With #216 the default for checking whether a model is supported on the device uses the model repo config.json as a source of truth. The need for this came about with the release of the new large-v3 turbo model, which is listed in the model repo as openai_whisper-large-v3-v20240930, which was recommended for devices that would crash if attempting to load. This situation can now be mitigated by updating this config.json without the need for a new release and can be called directly with the new static method recommendedRemoteModels:

    let recommendedModel =  await WhisperKit.recommendedRemoteModels().default
	let pipe  = WhisperKit(model: recommendModel)

The existing interface for WhisperKit.recommendedModels() remains the same, but now returns a ModelSupport object with a list of supported models for the current device.

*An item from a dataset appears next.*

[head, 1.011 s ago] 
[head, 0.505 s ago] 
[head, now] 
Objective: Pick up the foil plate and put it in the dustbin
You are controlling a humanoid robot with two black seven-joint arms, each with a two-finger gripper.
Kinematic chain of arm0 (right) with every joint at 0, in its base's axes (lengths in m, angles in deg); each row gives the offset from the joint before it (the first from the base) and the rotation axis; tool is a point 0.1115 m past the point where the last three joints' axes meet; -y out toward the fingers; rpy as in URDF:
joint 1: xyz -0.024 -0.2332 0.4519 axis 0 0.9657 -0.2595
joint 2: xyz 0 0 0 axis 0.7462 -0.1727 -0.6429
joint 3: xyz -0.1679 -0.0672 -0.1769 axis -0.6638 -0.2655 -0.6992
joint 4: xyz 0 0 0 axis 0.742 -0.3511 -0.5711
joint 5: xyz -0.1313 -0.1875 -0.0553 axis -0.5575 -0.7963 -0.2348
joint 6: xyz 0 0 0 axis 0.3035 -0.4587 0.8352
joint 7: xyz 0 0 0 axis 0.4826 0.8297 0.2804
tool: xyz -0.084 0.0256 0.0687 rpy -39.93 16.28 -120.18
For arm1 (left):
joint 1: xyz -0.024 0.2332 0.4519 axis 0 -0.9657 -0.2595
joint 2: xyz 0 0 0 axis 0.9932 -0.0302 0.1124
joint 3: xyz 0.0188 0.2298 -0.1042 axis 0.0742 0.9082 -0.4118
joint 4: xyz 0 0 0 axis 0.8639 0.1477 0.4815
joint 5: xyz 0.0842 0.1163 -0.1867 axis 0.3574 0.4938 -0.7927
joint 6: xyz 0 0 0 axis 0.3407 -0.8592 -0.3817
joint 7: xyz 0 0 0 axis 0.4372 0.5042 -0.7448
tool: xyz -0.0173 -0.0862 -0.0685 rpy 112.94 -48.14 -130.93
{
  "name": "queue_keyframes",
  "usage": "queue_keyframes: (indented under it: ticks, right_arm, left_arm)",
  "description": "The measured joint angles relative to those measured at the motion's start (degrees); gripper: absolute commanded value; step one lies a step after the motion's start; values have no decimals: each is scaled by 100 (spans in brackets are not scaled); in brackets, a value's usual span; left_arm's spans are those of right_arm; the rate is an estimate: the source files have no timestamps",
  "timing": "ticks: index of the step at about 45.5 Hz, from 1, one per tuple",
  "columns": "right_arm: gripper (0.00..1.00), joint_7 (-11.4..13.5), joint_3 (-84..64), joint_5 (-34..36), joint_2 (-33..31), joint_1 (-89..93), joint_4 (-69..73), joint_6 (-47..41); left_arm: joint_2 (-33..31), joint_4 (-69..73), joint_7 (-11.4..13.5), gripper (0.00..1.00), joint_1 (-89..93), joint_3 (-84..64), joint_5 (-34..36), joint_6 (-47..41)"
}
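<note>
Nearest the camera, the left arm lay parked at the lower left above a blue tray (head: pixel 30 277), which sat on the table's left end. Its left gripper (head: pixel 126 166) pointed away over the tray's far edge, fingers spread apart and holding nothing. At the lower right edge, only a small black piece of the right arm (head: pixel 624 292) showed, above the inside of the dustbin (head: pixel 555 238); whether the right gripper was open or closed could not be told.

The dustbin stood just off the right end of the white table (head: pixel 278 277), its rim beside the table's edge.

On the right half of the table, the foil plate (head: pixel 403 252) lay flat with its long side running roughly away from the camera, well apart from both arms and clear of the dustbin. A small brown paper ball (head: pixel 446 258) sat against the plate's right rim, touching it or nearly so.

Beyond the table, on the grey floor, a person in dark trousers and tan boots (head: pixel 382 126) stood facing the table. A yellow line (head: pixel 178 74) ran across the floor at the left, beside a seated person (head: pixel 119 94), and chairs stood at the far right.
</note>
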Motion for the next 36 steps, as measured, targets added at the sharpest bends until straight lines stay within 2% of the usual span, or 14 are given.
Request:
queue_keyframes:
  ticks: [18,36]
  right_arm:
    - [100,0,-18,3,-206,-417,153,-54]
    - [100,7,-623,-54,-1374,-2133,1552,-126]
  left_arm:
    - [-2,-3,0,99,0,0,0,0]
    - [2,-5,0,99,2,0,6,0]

public struct ModelSupport: Codable, Equatable {
    public let `default`: String
    public let supported: [String]
    public var disabled: [String] = []
}

Also, in an ongoing effort to improve modularity, extensibility, and code structure, there is a new way to initialize WhisperKit: using the new WhisperKitConfig class. The parameters are exactly the same and the previous init method is still in place, but this can assist in defining WhisperKit settings and protocol objects ahead of time and initialize WhisperKit more cleanly:

Previous:

let pipe = try? await WhisperKit(model: "your-custom-model", modelRepo: "username/your-model-repo")

New:

let config = WhisperKitConfig(model: "your-custom-model", modelRepo: "username/your-model-repo") // Initialize config
config.model = "your-custom-model" // Alternatively set parameters directly
let pipe = try? await WhisperKit(config) // Pass into WhisperKit initializer

WhisperAX example app and CLI

Thanks to some memory and audio processing optimizations in #195, #216, and #217, (shout out to @keleftheriou for finding a big improvement there) we've updated the example implementations to use VAD by default with a concurrentWorkerCount of 4. This will significantly improve default inference speed on long files for devices that support async prediction, as well as real time streaming for devices/model combinations that are greater than 1 real-time factor.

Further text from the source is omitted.